If your white clothing is already getting grey and dingy with use, try one of these solutions to restore whiteness:

  • In the place of laundry detergent, add up to a cup of dishwasher detergent to your whites. (Make sure that you use dishwasher detergent and not liquid dish soap, you don't want to lose your laundry room in an explosion of suds!) This process should only be used on heavy duty clothing, towels, and sheets. Dish detergent is harsh and will wear away at your clothes if it is used on delicates or if it used for a prolonged amount of time. This should be a one-time boost to clothing whiteness. Be aware that dishwashing detergent contains bleach, so don't use it in combination with anything that will react badly to bleach.
  • Another option is to allow your whites to soak in bleach before washing them. To do this, allow your white wash to fill with water, then lift the washer lid or stop the cycle. Add the amount of bleach recommended for your load size, and let it soak for 20 minutes. After letting your whites soak, begin the wash again and let it run as usual.

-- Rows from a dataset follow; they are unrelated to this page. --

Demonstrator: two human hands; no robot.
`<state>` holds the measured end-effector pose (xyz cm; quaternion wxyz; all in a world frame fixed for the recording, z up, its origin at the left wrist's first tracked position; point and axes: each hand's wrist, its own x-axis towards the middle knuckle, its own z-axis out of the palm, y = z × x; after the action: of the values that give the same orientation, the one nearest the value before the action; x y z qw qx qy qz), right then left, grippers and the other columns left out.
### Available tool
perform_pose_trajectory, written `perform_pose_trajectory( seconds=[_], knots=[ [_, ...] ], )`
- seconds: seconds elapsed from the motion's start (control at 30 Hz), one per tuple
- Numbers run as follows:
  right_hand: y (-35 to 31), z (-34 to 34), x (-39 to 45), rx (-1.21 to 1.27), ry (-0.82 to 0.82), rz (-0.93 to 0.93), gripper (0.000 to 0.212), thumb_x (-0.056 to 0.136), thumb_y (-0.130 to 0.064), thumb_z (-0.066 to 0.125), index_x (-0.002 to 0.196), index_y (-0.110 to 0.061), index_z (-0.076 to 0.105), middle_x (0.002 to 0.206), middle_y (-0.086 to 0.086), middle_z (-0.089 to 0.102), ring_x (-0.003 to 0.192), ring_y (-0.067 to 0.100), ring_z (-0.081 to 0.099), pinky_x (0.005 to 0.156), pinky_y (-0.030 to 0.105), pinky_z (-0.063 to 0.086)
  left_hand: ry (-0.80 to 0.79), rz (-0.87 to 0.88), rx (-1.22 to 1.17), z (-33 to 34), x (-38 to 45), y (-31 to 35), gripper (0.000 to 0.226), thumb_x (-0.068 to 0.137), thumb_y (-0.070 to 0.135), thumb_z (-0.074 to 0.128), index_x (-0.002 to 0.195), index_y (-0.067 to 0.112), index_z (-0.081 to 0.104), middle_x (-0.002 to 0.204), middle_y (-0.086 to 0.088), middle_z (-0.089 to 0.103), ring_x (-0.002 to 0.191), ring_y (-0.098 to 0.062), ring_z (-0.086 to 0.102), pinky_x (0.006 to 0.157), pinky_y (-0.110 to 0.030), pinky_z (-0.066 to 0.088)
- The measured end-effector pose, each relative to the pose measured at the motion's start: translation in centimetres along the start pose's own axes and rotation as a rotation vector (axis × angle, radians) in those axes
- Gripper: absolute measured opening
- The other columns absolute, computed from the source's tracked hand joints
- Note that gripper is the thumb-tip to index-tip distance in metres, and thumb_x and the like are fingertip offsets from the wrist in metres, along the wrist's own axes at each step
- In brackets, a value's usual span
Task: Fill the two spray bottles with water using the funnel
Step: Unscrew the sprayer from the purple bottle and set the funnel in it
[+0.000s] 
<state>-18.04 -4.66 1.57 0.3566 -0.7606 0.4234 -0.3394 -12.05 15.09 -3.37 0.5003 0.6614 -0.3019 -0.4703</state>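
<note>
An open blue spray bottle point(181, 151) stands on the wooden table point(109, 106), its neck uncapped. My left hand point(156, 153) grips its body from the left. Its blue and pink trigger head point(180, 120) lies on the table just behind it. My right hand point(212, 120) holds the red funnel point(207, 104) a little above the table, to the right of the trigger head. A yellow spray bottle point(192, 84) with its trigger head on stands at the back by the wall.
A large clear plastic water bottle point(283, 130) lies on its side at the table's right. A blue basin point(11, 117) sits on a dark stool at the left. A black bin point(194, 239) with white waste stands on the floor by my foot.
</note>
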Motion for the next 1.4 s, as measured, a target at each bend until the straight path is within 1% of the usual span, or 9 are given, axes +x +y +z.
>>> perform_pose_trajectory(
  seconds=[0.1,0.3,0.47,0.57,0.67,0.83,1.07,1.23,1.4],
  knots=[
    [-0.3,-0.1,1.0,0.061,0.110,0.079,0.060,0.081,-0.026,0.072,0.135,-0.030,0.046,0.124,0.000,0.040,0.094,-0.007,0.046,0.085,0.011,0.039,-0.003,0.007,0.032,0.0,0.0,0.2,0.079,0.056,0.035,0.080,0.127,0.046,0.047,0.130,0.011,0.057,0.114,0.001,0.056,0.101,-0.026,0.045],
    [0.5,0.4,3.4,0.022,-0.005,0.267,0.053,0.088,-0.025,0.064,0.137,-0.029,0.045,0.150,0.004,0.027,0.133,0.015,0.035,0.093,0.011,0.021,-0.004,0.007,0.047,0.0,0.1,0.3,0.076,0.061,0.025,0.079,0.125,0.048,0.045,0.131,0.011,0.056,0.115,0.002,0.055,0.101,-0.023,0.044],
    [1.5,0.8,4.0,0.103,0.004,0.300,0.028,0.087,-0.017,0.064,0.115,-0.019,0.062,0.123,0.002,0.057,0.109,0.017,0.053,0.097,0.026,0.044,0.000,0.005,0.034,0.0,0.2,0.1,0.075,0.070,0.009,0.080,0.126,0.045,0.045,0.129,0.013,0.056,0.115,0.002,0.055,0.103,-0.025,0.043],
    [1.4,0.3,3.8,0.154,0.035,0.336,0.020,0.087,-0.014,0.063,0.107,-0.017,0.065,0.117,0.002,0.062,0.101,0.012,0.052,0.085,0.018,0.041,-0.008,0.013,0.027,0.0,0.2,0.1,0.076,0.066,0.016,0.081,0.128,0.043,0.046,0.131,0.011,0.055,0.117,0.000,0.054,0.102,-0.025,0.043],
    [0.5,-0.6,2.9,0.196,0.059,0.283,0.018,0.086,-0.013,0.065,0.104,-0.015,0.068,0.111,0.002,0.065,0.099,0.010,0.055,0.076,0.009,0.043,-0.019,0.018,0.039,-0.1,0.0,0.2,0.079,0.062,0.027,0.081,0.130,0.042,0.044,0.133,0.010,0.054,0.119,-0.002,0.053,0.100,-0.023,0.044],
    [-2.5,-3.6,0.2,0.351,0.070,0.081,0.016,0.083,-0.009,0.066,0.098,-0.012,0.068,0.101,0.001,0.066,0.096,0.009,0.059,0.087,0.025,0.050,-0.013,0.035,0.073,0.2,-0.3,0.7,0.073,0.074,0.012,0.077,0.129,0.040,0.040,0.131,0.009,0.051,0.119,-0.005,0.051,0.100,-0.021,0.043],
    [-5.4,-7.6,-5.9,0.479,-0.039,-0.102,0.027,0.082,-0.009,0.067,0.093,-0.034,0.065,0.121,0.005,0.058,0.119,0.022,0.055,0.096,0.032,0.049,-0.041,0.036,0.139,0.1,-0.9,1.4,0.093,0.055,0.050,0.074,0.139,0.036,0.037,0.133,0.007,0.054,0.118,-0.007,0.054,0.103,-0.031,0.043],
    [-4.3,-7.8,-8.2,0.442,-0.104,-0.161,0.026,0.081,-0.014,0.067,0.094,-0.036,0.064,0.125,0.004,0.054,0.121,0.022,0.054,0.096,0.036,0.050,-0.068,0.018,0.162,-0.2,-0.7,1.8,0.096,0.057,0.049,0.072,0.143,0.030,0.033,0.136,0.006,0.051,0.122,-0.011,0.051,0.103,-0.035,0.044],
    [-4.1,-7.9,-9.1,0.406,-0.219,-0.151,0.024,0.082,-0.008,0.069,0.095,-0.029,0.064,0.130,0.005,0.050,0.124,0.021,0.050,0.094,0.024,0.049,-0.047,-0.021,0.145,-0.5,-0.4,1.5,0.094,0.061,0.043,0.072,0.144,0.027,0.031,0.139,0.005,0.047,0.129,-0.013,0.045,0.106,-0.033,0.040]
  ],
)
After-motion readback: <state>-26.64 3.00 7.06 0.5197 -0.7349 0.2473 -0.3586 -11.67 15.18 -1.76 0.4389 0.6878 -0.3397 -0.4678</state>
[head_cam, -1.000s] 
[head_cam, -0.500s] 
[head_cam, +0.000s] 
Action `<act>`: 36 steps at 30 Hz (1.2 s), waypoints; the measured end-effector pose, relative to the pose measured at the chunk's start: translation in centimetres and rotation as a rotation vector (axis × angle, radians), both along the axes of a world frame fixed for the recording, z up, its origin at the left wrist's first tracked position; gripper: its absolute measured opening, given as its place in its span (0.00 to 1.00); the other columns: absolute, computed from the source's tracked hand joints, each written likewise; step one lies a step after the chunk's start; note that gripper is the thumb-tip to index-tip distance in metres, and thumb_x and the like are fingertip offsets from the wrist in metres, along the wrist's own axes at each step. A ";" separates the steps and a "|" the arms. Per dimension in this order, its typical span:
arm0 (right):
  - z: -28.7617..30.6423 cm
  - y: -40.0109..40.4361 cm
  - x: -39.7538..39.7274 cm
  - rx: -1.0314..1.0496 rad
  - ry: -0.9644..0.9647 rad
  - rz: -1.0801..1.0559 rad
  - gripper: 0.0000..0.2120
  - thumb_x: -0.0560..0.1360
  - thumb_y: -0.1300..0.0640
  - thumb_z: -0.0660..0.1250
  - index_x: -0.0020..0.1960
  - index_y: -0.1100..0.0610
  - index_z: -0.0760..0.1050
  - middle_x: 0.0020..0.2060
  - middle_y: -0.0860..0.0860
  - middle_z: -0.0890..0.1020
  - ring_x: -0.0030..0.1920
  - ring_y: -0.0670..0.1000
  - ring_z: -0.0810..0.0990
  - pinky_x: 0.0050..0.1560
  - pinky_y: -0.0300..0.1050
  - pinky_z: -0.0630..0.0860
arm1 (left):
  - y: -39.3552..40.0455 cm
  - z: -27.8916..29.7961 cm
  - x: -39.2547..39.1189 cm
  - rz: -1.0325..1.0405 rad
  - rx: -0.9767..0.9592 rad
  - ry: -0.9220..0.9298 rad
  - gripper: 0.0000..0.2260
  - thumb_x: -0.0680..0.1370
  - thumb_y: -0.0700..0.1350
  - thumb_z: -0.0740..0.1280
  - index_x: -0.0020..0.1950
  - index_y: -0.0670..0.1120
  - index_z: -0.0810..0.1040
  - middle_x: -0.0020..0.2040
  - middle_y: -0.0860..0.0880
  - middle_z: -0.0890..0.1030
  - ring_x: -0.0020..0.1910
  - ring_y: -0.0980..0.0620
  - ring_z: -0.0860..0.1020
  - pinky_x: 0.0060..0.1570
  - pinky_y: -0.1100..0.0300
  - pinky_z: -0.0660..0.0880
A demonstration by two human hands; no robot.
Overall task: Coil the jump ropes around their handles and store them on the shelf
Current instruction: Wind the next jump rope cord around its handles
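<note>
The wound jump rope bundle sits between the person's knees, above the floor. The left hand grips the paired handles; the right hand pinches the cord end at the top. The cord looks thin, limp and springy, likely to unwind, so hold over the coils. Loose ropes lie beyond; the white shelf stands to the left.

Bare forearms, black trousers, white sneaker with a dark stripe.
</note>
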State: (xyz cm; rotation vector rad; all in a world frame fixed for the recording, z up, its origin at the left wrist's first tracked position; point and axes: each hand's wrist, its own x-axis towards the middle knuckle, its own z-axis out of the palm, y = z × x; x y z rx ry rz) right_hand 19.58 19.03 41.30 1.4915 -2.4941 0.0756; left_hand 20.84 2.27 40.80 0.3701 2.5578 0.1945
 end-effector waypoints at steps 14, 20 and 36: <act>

If you do not have any bleach, try this substitute procedure:

Soak your whites in large sink with 2 tablespoons of liquid dish soap (dawn or joy). Soak 15 min, rinse and drain. Soak whites again with 2 tablespoons of ammonia, soak 15 min, rinse and drain. Soak with 2 tablespoons of white vinegar, soak 15 min, rinse and drain. Wash as usual in washer then line dry if you can; the sun has whitening effects. When rinsing, be sure that your rinse is thorough. This should be used on a one-time basis. Regularly washing your clothes this way will shorten their life.

Author Bio

Julia Woodbury

Julia Woodbury is a recent graduate of Brigham Young University. She delights in the written word and has interests in magazine writing and editing. ...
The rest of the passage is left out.